Your answer is the lines below, exactly, from the one that contains "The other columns" through the one that contains "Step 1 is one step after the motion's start", both included.

□ □ □ □

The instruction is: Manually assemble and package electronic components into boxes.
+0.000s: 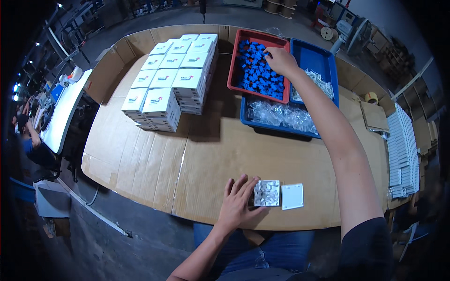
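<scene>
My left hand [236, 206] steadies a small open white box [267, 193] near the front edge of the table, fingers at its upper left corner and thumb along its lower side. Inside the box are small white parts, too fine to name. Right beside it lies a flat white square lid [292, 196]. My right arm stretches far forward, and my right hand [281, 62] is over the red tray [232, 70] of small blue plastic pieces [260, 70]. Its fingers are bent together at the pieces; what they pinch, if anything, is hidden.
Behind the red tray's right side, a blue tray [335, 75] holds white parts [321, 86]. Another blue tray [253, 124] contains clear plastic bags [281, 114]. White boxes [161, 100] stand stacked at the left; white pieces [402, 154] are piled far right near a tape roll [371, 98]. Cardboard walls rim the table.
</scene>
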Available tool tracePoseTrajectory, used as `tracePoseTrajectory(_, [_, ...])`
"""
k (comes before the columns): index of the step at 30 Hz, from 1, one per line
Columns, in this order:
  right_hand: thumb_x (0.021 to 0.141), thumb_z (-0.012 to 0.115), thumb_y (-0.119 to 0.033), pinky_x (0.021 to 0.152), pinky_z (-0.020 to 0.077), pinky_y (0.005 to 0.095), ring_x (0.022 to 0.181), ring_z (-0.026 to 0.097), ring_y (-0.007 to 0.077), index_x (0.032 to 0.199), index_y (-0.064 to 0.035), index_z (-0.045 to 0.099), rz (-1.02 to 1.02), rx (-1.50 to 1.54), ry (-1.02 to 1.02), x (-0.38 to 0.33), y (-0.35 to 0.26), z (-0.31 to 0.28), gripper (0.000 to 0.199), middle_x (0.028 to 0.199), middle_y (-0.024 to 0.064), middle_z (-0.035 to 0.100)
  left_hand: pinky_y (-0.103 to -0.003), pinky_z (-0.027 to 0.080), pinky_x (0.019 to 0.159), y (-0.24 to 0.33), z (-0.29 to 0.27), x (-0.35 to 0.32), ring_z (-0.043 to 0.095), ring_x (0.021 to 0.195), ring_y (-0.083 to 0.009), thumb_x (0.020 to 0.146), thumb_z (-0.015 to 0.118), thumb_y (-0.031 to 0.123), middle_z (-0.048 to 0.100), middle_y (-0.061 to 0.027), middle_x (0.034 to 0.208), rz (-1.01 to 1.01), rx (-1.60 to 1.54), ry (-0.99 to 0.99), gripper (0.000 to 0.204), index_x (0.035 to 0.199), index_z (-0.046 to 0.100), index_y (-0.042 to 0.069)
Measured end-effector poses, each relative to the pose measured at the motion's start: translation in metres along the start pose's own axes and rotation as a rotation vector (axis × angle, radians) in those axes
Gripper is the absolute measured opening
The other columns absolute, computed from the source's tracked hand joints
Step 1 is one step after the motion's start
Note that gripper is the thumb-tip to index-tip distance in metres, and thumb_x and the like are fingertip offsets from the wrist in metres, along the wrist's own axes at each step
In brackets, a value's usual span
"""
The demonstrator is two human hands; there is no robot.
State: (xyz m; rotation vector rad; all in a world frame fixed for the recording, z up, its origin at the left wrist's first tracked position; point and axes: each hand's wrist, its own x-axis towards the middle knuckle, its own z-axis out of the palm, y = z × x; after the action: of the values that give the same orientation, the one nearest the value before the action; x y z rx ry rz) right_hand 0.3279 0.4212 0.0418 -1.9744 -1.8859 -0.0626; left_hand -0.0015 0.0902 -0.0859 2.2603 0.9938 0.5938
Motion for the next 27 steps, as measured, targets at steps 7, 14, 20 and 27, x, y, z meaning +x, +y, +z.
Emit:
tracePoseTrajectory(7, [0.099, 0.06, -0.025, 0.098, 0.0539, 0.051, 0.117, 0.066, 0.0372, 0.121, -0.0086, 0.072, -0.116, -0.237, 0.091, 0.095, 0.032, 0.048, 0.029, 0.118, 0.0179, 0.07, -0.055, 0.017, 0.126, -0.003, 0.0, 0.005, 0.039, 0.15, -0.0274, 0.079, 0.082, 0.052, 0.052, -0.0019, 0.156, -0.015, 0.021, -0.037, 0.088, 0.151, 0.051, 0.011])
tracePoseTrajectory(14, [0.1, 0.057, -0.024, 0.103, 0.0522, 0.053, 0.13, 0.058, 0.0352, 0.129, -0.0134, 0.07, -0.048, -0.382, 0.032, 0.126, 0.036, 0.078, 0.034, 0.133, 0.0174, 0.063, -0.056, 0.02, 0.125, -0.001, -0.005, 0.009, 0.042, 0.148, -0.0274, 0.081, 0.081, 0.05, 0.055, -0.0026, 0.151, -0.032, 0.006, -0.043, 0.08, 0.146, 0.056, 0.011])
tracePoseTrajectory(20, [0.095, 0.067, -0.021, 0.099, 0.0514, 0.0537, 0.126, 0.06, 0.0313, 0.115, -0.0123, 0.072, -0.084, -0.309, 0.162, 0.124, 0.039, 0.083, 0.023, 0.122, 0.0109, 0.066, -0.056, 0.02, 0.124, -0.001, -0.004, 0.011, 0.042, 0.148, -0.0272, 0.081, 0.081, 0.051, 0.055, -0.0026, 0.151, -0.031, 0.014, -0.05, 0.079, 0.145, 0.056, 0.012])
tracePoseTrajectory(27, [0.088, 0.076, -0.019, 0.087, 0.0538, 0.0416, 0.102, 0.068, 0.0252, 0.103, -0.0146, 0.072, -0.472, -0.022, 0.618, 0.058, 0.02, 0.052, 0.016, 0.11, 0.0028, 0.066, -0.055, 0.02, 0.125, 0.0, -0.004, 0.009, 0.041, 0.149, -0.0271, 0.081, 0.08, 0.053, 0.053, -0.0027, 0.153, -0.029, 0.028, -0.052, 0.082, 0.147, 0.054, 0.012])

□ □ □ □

Expected answer –
The other columns absolute, computed from the source's tracked hand joints
Step 1 is one step after the motion's start

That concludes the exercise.